This study adds to a relatively limited literature examining mortality risks associated with ADM treatment among depressed patients. In contrast to a recent study which reported an increased all-cause mortality associated with ADM use,8 we did not find ADM use, in comparison with no ADM treatment, to be associated with an increased mortality. ADM use was associated with a lower risk of one-year mortality after adjusting for baseline covariates using the Cox model, whether it was for any ADM treatment (Table 2) or each class of ADMs (Table 1) compared to no use. In addition to traditional Cox regression, we also utilized two additional analytic approaches, including a PS model and two MSM models. The PS model had similar findings to the Cox model. To account for time-varying exposure to ADMs while avoiding potential time-varying confounding from time-varying treatments and covariates over the follow-up period, we used an MSM to attempt to approximate the causal effect of ADM treatment. However, the MSM estimate of the ADM exposure effect depended on the model specification. Although not significant, ADM exposure showed a somewhat lower mortality risk, when the model specified the exposure as as-treated, while it showed statistically significant somewhat elevated risk when the model specified the exposure as intent-to-treat. The latter intent-to-treat specification assumed that once a patient initiated any ADM treatment in the first 90 days, the patient is assumed to continue the treatment from that period forward.

It is possible that those who are either already on or initiate an ADM treatment to discontinue ADM treatment if their medical illness burden increases. If such is the case, the intent-to-treat specification would assume that very ill patients who actually discontinued their ADM treatment are assumed to have continued the ADM treatment, and this would potentially result in estimating the ADM treatment to have null effect or higher mortality than no ADM treatment, even when the overall ADM treatment effect in fact may be protective. On the other hand, the as-treated specification would estimate the treatment to have lower mortality than no ADM treatment, if indeed ADM treatment is associated with lower mortality.

To support our speculation for the increased mortality associated with ADM use under the intent-to-treat specification, we examined the direction of the association between various baseline and time-varying covariates predicting ADM treatment during follow-up 90-day intervals using PS models. We found a rapidly decreasing rate of ADM treatment propensity with older age, as indicated by a negative association with both the age and the squared term of age of the patient in the PS model. In addition, the indicators for medical burden variables, including the time-varying history of medical hospitalization or Charlson comorbidity index of 4 or larger, were associated with lower propensity of ADM treatment. These support our speculation that the sickest and oldest patients were less likely to be exposed to ADM and less likely to continue the ADM exposure if already exposed.

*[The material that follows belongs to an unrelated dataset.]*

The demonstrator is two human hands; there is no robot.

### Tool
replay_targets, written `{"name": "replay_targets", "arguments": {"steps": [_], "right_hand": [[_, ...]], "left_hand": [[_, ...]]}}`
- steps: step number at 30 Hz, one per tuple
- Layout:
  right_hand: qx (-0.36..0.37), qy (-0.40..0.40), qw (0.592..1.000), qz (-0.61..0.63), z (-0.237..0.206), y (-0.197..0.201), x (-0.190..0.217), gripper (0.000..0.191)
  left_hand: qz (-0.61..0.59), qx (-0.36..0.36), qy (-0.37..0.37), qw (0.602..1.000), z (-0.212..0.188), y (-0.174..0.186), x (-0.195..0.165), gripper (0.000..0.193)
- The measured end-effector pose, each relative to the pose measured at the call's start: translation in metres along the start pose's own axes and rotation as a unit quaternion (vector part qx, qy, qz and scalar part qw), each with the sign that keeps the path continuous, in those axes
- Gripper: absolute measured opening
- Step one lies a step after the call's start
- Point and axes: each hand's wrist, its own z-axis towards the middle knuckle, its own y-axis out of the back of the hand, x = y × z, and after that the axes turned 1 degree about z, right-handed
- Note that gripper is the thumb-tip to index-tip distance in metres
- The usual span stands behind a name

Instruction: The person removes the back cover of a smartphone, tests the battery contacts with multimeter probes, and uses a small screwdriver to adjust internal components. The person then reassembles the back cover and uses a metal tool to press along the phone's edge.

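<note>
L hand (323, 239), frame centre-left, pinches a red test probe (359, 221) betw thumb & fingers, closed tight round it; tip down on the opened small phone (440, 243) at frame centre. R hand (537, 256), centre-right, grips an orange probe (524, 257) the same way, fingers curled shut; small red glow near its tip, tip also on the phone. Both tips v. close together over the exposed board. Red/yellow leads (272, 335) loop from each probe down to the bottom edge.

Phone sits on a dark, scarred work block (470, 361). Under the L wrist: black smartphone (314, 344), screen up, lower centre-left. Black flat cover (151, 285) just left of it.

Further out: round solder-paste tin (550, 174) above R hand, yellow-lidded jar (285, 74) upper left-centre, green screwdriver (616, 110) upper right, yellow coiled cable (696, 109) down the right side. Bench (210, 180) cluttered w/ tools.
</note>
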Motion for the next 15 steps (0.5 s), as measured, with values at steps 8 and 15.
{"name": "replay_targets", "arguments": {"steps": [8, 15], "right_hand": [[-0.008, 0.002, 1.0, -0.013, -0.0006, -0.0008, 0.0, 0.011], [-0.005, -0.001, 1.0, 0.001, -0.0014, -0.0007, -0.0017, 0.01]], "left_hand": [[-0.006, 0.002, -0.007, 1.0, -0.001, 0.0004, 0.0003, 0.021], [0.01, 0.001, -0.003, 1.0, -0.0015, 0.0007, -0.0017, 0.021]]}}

Overall, our findings do not support a significant difference in mortality associated with ADM treatment. We attempted to obtain robust results and used multiple analytic methods to address potential treatment selection biases and examined mortality associated with both any ADM use and with individual ADM classes. Further, we attempted to address depression severity and account for other medical and psychiatric disorders and treatment in our analytic models. Finally, we used a very large national sample of adults of all ages, enhancing generalizability. Nonetheless as described above, MSM model estimates, which have the advantage of accounting for time-varying confounding, were sensitive to how the models were specified. In addition, although the overall one-year mortality risk associated with ADM exposure was significantly lower than no exposure in the PS model stratified by propensity quintiles (HR = 0.94), the estimates were heterogeneous with HR estimates of 0.89, 1.06, 1.06, 0.92 and 0.79 from lowest to highest propensity quintiles.

Three primary interpretations from these findings are possible: 1) that active treatment with ADMs, either through treating depression or through direct physiological effects, are potentially associated with lower all-cause mortality risk, but we did not find consistent evidence for this, 2) that residual confounding by indication exists and prescribers are selecting patients at lower mortality risk to initiate ADM treatment, or 3) that “healthy adherer” effects are present whereby patients continuing to take ADMs are at lower mortality risk than those who discontinue the medications.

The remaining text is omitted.